The polio epidemics of the early twentieth century paralyzed thousands of children and adults whose limbs would never simply heal; they needed bracing, exercise, and a lifetime of adaptation, not a one-time cure. Then the First and especially the Second World War produced wave after wave of soldiers who, thanks to better surgery and antibiotics, survived amputations, spinal cord injuries, and brain injuries — and who then had to be rebuilt for civilian life. Cure was off the table; function was the only goal left. That hard fact is the seed of everything you have studied about why this field aims at function rather than cure.
Two American figures are often named at the field's birth. In the 1930s, Frank Krusen worked to establish physical medicine as a serious academic specialty and is credited with coining the word *physiatrist*. During and after the Second World War, Howard Rusk, an Air Force physician, pioneered comprehensive rehabilitation for wounded servicemen — insisting that a soldier who lost a leg should not just be fitted with a prosthesis and discharged, but retrained to walk, retrained for a job, and supported emotionally.
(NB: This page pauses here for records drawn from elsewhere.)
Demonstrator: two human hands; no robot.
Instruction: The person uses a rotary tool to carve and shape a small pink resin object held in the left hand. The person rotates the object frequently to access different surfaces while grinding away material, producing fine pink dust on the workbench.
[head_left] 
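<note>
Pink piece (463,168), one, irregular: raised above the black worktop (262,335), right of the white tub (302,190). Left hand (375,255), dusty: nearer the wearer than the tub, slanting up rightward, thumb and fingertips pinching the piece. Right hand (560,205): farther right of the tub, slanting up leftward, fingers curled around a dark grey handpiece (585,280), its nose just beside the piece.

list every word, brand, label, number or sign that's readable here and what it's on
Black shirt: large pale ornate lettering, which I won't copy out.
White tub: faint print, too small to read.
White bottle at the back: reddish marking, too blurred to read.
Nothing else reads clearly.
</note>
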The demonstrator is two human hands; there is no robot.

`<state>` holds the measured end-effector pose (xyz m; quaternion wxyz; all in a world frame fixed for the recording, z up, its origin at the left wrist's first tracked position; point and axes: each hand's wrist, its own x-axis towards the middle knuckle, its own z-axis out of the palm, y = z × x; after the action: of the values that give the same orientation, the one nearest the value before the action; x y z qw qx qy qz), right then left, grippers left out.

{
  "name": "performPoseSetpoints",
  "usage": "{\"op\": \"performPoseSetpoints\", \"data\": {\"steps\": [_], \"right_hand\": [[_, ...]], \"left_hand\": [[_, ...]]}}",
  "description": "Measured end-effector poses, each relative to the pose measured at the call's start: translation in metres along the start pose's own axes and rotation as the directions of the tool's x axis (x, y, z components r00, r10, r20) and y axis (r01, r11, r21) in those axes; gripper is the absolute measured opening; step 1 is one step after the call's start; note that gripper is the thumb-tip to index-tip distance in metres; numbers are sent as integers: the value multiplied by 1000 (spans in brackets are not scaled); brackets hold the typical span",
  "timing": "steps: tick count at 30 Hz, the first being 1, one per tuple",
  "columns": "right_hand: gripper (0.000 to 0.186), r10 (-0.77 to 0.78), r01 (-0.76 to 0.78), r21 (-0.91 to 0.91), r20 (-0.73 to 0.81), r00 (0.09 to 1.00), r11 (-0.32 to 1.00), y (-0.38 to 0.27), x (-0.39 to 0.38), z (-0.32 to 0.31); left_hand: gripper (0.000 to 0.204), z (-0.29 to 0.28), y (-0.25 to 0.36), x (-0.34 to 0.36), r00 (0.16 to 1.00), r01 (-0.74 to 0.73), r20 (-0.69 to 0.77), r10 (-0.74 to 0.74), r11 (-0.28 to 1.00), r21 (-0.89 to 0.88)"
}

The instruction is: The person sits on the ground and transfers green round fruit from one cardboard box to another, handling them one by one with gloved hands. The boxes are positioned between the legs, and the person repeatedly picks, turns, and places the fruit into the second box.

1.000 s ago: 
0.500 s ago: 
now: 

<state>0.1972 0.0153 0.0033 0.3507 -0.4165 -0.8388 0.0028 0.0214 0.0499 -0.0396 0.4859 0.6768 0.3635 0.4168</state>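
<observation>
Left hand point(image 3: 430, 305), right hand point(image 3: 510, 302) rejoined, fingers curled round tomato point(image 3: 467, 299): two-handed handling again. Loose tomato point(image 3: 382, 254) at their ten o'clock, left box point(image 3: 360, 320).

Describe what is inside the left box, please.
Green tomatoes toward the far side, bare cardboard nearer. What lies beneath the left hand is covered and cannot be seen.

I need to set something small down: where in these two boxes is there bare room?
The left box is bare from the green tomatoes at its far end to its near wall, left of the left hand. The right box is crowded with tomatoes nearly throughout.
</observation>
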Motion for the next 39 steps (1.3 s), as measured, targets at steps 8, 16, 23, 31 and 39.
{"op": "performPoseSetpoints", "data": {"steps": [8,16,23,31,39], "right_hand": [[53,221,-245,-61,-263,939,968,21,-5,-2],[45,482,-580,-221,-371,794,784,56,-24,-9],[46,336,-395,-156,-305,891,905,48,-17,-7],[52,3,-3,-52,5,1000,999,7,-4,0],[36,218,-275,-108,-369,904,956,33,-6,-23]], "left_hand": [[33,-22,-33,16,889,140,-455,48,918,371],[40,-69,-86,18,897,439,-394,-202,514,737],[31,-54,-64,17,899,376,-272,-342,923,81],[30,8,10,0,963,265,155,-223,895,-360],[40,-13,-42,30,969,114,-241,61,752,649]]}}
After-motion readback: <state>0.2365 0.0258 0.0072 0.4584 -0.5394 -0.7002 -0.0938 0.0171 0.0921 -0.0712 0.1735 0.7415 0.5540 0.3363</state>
That insistence on rebuilding the whole person, early and as a team, is the comprehensive idea that still defines the specialty.
Why accessibility and rights belong to rehabilitation
If disability is partly built by the environment, then a ramp, a captioned video, or a lever door handle is not charity — it is treatment, in the same sense that an exercise program is. This is why a field that spends its days on muscles and nerves also cares fiercely about buildings and laws. The Americans with Disabilities Act, passed in the United States in 1990, captured the shift exactly: it treats access as a right, prohibits discrimination in employment, requires reasonable accommodations, and mandates accessible public spaces and transport. Many countries have their own equivalents.
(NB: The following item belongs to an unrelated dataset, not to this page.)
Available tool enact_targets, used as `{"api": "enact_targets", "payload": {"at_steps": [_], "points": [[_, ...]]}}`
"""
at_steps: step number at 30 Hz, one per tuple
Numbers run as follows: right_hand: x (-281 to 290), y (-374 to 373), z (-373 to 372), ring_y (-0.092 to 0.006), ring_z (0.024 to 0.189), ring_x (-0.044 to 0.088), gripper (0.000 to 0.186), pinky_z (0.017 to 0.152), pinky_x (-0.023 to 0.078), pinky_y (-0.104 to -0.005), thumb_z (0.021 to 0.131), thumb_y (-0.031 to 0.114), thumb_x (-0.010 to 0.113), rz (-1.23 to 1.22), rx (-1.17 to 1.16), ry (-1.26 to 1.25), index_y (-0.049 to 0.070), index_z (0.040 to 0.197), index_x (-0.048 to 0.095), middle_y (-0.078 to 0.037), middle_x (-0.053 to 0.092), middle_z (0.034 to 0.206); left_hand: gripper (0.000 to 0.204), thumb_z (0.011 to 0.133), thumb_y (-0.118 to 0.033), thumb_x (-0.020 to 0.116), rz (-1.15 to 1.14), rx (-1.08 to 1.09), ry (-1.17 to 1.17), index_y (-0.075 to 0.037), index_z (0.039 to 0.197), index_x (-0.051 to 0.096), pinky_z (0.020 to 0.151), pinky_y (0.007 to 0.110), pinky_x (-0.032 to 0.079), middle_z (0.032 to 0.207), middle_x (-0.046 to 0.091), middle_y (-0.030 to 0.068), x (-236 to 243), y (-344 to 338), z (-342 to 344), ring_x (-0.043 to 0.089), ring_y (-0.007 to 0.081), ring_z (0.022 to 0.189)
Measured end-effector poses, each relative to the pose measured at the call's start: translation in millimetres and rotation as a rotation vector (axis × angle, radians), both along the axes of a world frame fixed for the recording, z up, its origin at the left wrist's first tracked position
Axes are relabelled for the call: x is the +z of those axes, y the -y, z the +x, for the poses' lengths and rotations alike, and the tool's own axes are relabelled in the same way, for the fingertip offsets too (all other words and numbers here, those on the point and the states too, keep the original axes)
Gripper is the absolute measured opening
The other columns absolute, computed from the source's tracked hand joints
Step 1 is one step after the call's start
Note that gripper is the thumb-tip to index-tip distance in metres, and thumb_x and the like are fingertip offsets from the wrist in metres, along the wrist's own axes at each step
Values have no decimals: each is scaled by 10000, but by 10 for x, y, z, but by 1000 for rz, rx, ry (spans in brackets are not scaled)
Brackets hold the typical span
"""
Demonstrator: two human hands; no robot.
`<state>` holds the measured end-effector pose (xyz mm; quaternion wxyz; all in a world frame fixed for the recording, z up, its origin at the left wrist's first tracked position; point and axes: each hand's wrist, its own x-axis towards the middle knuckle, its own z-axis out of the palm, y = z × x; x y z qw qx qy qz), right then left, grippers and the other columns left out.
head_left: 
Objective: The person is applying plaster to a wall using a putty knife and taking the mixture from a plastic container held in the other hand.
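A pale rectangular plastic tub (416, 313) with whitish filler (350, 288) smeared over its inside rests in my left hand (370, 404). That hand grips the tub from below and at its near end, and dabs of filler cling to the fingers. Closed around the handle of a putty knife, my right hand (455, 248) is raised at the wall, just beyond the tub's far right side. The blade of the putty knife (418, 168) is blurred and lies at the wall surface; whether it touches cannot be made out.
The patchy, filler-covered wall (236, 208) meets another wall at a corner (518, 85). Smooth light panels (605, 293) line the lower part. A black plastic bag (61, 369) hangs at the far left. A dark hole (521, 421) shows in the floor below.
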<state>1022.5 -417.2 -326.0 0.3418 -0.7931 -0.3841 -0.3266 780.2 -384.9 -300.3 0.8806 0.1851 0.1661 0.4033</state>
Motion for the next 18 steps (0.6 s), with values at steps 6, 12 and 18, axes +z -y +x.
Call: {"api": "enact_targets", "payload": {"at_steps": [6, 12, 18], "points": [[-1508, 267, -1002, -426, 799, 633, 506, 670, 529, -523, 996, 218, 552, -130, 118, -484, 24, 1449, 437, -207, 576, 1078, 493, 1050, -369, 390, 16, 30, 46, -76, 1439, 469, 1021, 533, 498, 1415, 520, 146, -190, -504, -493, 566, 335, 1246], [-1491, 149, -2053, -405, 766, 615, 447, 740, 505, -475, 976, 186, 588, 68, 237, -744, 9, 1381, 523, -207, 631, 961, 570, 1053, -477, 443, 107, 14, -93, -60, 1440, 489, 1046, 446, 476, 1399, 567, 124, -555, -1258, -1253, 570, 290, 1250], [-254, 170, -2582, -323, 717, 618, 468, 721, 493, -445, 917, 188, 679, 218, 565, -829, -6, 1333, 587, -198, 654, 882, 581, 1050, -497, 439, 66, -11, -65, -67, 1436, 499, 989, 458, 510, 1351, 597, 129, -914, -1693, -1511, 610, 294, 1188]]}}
Paired with the law is a design philosophy: universal design — building things from the start so they work for the widest possible range of people, instead of bolting on special 'disabled' fixes afterward. The curb cut at a street corner was demanded by wheelchair users, yet it now serves a parent with a stroller, a traveler with a suitcase, a delivery cart. Good access, designed in early, tends to quietly help almost everyone.
There is one more piece the social model insists on, and rehabilitation has learned the hard way: disability is also lived from the inside. Becoming disabled, or living with a long condition, can involve grief, identity, and the slow, non-linear work of adjustment — and the goal is never to 'overcome' disability as an inspirational performance, but to live a full life. The deepest aim, which threads through this whole ladder, is not a cured body but function, independence, and quality of life on the person's own terms.
The moral frame you carry up the ladder
So this is the frame the rest of the ladder is built on. When you later learn to grade a muscle, fit an ankle-foot orthosis, or run a swallow study, you will be working firmly in the medical-model half of the picture — and that work is real and valuable. But the social model keeps one hand on your shoulder, asking the second question every time: even if the body cannot be fully repaired, what in this person's world can be changed so that they can do the things that matter to them?
And one honest caution as you go on. Beware the inspirational reflex that frames disabled people as either tragedies to be pitied or heroes to be applauded; most people simply want to get on with ordinary life, and the most useful thing rehabilitation offers is not applause but a ramp, a skill, a device, and a fair chance. Keep both lenses in your pocket, and you will read the rest of this field — every assessment, every therapy, every piece of equipment — with the right eyes.